By: Dr. Jeffrey L. Edleson

The purpose of this manual is to help you make informed decisions about doing evaluation, and to provide you with concrete ideas for evaluating a specific program or group of programs.

In a clear and simple style, the issues, elements, and procedures of beginning evaluation are examined. You will learn how to develop goals and outcome objectives that will focus your program and facilitate productive evaluation. Benefits and drawbacks of program evaluation are laid out, along with guidelines for assessing your agency’s ability to conduct an evaluation. The basic evaluation process is mapped out in step-by-step fashion, complete with sample forms and questionnaires. Throughout this manual you are encouraged to focus on how your study results will be used. Finally, you will learn the most effective ways to present your findings to various audiences when your evaluation is finished.

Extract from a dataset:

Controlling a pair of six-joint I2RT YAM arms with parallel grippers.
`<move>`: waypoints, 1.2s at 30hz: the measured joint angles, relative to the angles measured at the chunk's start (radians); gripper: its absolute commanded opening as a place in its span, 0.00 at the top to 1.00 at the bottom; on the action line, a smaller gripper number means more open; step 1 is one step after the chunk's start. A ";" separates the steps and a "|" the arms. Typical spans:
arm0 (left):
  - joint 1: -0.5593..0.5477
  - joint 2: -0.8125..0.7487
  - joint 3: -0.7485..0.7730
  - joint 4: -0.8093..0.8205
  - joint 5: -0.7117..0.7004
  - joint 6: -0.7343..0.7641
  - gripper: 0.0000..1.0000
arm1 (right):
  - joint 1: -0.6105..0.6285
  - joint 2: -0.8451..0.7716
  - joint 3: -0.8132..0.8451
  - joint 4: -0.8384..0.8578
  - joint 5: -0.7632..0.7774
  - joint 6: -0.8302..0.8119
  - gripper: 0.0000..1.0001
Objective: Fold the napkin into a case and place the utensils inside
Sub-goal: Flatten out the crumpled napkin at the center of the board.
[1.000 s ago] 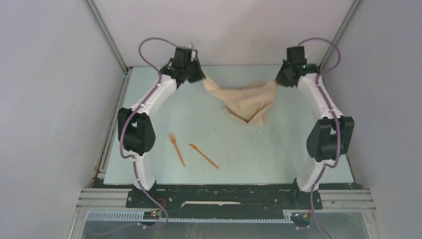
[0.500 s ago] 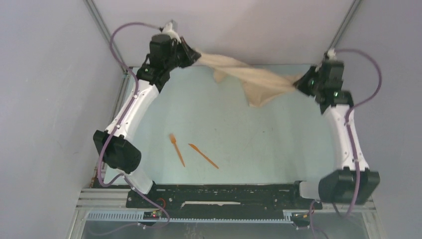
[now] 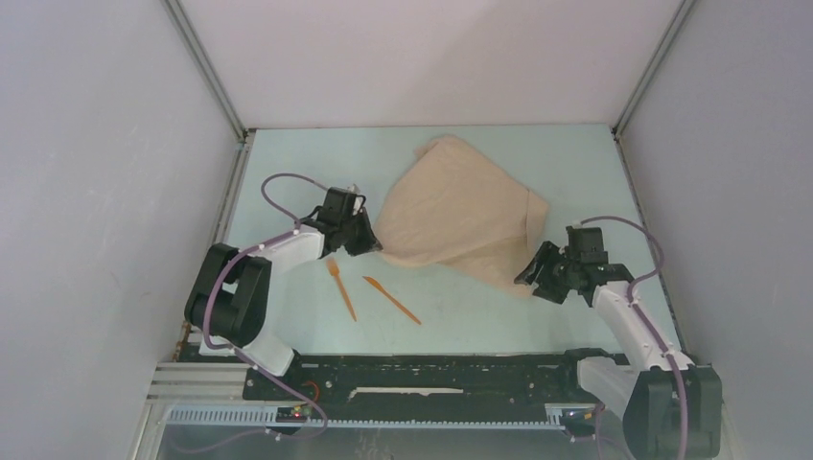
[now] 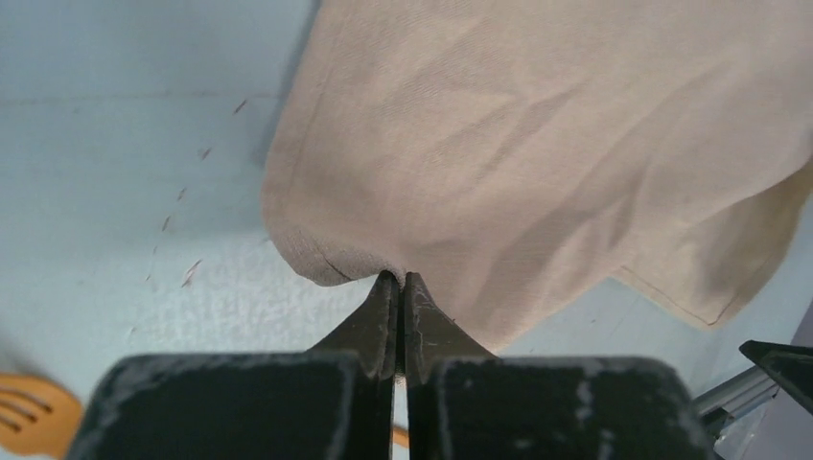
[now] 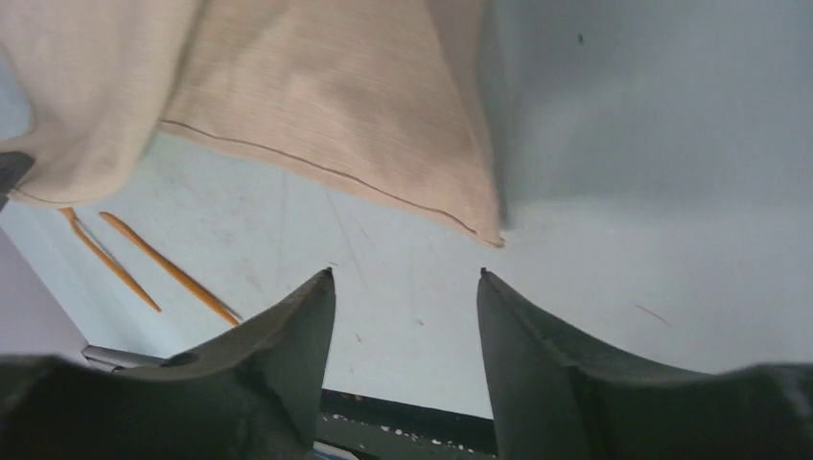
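The beige napkin lies spread on the table's far middle, with some folds. My left gripper is shut on its near-left corner, down at table level. Just off the napkin's near-right corner, my right gripper stands open with nothing between its fingers. The two orange utensils lie side by side in front of the napkin: the fork on the left and the knife on the right. Both utensils show at the left of the right wrist view. No case is formed.
The pale table is walled by grey panels at the left, back and right. A black rail runs along the near edge between the arm bases. The fork tines lie close to my left gripper.
Both arms swung down and toward the near side, pulling the napkin from hanging in the air to lying spread on the table. The right gripper opened and let go of its corner.
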 measured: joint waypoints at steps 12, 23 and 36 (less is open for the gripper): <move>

If you are being asked to cooperate with an outside evaluator, this manual will help you know what questions to ask about the proposed evaluation. It will give you a basis on which to decide, if you have a choice, whether to open your program to the evaluation. If you don’t have a choice, you will gain insights that will help you determine whether you are being fairly judged by an outside evaluation and how to gain some control over the process.

Evaluating Domestic Violence Programs is based on 14 years of a unique collaboration between research and services. Whether your program is new or long established, you can gain a more intimate knowledge of it through the kind of evaluation explained in this manual. This knowledge can help you increase your effectiveness as an administrator.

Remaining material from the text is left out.